Azathioprine has a high rate of continuation as a steroid-sparing agent in chronic alopecia areata suggesting reasonable patient satisfaction and a treatment response, an Australian study has found.
A retrospective analysis of 852 patients from a large Melbourne hair loss clinic found 138 had been treated with either azathioprine, cyclosporine or methotrexate, mostly concurrent with prednisolone use.
Azathioprine (52.9%) was the most widely used of the three steroid-sparing agents (SSA) followed by methotrexate (31.2%) and cyclosporine (15.9%).
Continuation rates at six and 12 months were 80.0% and 75.3% respectively for azathioprine, 72.7% and 50% for methotrexate, and 76.7% and 60.5% for cyclosporine.
The average duration of SSA treatment concurrent with prednisolone was 38.2 months.
Overall, at six months, a quarter of patients (25%) taking a SSA ceased prednisolone entirely while 75% continued to take prednisolone at an average of 7.57 mg daily.
At 12 months, 35.9% of patients taking a SSA ceased prednisolone entirely while 64.1% continued to take prednisolone at an average of 6.36 mg daily.
Adverse events resulting in cessation of SSA occurred in 15.9% of patients.
The study authors, including senior investigator Professor Rod Sinclair, said management of alopecia has been controversial and a 2019 systematic review of the evidence found no reliably effective systemic treatment.
Yet, the current study’s findings demonstrate “the real-world utility of azathioprine, methotrexate and cyclosporine as SSAs in the treatment of CAA.”
“Our clinic data highlights that azathioprine is the most well-utilised and efficacious of the SSAs.”
“In an area of practice where comparative studies between commonly used SSAs are lacking, our study provides a useful comparison between azathioprine, methotrexate and cyclosporine for clinicians to use as a point of reference.”
It noted average doses of the SSAs was relatively low e.g. 74.7 mg azathioprine daily which might explain why patients still required concurrent prednisone.
“Higher doses of SSA may be more effective at maintaining remission as a monotherapy agent,” the study said.
First author on the paper, Dr Vivien Lai from Alfred Health, told the limbic that the mean doses of prednisolone required at 6 and 12 months was quite low in the patients taking a SSA.
“So across all groups, azathioprine, methotrexate and cyclosporine, they required less than 10mg of prednisolone concurrently.
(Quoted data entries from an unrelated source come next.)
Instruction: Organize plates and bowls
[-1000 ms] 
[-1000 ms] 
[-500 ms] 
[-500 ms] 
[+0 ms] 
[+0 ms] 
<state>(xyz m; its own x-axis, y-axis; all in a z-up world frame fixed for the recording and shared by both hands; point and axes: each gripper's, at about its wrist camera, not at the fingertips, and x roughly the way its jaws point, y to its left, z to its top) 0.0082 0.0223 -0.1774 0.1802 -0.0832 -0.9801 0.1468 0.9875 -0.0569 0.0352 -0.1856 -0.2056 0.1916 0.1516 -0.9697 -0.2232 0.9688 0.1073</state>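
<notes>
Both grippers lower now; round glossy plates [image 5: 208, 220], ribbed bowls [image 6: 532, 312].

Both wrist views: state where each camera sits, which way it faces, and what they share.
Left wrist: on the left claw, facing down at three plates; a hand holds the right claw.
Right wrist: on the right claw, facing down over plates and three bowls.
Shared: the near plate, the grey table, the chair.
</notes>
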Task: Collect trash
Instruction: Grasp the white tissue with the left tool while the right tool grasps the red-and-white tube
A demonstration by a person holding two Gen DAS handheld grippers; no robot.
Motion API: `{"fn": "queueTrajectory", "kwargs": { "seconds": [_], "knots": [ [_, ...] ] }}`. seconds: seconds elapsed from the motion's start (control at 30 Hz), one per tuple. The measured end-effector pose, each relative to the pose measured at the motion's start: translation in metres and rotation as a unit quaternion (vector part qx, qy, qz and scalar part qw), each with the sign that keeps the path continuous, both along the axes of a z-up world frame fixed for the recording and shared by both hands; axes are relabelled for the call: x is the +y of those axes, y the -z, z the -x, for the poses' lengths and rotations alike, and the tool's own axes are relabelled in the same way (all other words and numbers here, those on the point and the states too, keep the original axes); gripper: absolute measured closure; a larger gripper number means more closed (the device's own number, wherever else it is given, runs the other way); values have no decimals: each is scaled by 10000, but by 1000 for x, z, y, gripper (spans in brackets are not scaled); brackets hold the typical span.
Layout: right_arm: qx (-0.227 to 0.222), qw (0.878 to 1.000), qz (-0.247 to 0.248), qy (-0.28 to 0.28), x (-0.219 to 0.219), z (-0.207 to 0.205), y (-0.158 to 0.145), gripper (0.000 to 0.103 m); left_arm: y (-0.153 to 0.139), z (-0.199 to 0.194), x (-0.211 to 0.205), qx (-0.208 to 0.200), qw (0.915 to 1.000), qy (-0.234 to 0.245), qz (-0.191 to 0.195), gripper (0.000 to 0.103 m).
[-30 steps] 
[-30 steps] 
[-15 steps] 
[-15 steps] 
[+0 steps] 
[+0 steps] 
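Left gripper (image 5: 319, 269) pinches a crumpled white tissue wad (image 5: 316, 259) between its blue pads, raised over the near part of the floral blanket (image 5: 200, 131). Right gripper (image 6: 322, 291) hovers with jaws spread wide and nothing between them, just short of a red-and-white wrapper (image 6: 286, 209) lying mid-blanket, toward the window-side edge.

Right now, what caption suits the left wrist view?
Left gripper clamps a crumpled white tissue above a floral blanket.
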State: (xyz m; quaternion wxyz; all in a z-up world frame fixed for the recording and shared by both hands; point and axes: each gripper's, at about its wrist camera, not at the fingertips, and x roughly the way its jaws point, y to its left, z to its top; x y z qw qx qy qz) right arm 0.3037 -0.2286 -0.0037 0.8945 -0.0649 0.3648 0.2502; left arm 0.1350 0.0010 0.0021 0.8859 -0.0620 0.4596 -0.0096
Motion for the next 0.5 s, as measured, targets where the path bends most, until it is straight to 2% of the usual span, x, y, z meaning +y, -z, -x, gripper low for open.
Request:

Methotrexate users at 12 months for example, were requiring 5 mg prednisolone daily.”
She said being able to taper from higher doses would help prevent side effects such as osteoporosis, gastrointestinal side effects and Cushing syndrome.
“The take home message from this study is that the majority of patients with chronic alopecia areata that are started on these SSAs continue to use SSAs for at least 12 months with low dose prednisolone. And that suggests it is well tolerated and suggests that there is probably some benefit to it in at least maintaining remission of hair loss or promoting hair regrowth.”
She said hair loss was often viewed as a cosmetic problem and it was easy to forget that it does have a significant impact on a patient’s mental health.
“I guess another element to it is that people in the past haven’t been too aware of this condition and how prevalent it is and how severe it can get. Hair loss can essentially be so extensive that the entire scalp and body hair is lost and those cases are very different from the patchy AA which is very common but probably has less of an impact.”
“The fact that there still isn’t a reliable systemic treatment that consistently produces hair regrowth means that further research needs to be done to understand the underlying causes of alopecia areata and to find targets that can more reliably create hair regrowth.”